[Assigned task]:
Write out again each line of the material below, unchanged, from the first one to the line that holds "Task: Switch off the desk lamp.".

[Data section]:

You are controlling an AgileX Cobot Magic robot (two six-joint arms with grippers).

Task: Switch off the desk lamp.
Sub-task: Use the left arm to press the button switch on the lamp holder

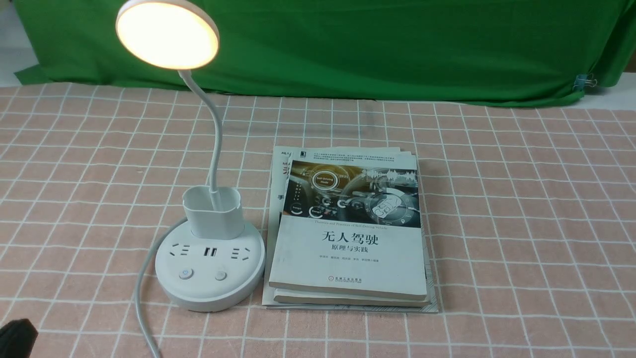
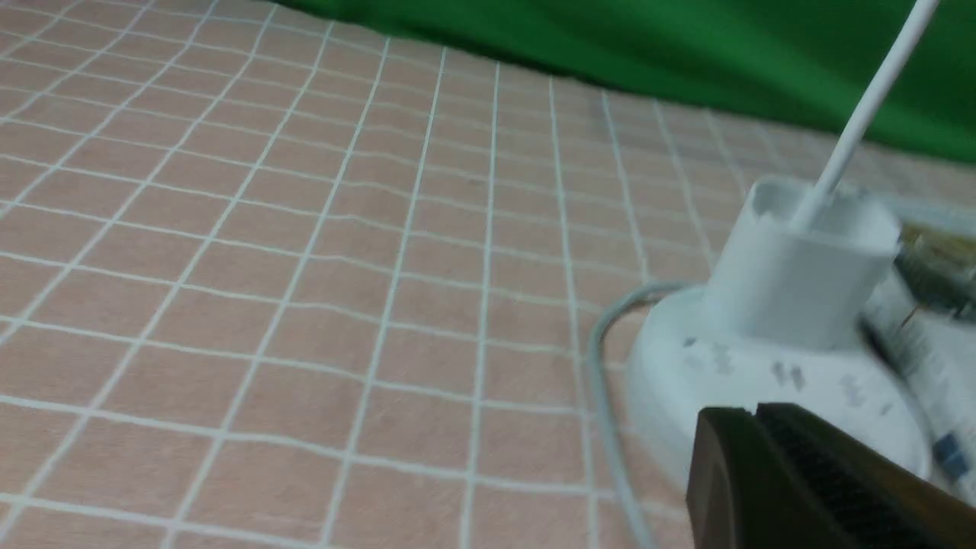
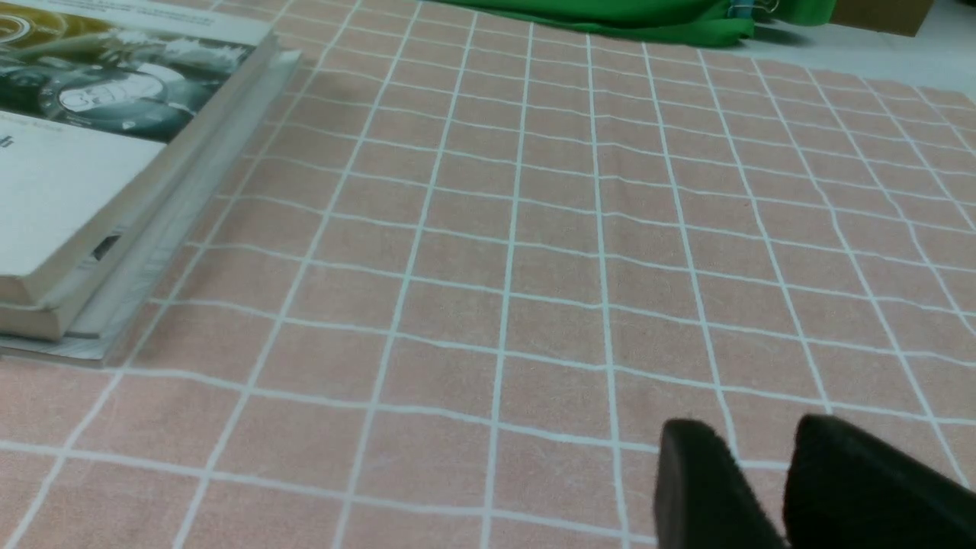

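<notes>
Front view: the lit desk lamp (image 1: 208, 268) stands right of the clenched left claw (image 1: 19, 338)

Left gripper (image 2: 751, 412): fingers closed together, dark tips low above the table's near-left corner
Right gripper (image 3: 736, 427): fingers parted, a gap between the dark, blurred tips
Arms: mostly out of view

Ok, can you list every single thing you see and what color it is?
Desk lamp: one, white, lit, left of the books
Cord: one, grey, beside the lamp's base
Books: a stack, at least two, pale covers, right of the lamp
Cloth: green, behind the table
Table covering: one, pinkish with white grid lines, under everything
Clip: one, silvery, on the cloth's right part
Left claw: one, black, shut
Right claw: one, black, open
</notes>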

[Answer section]:
You are controlling an AgileX Cobot Magic robot (two six-joint arms with grippers).

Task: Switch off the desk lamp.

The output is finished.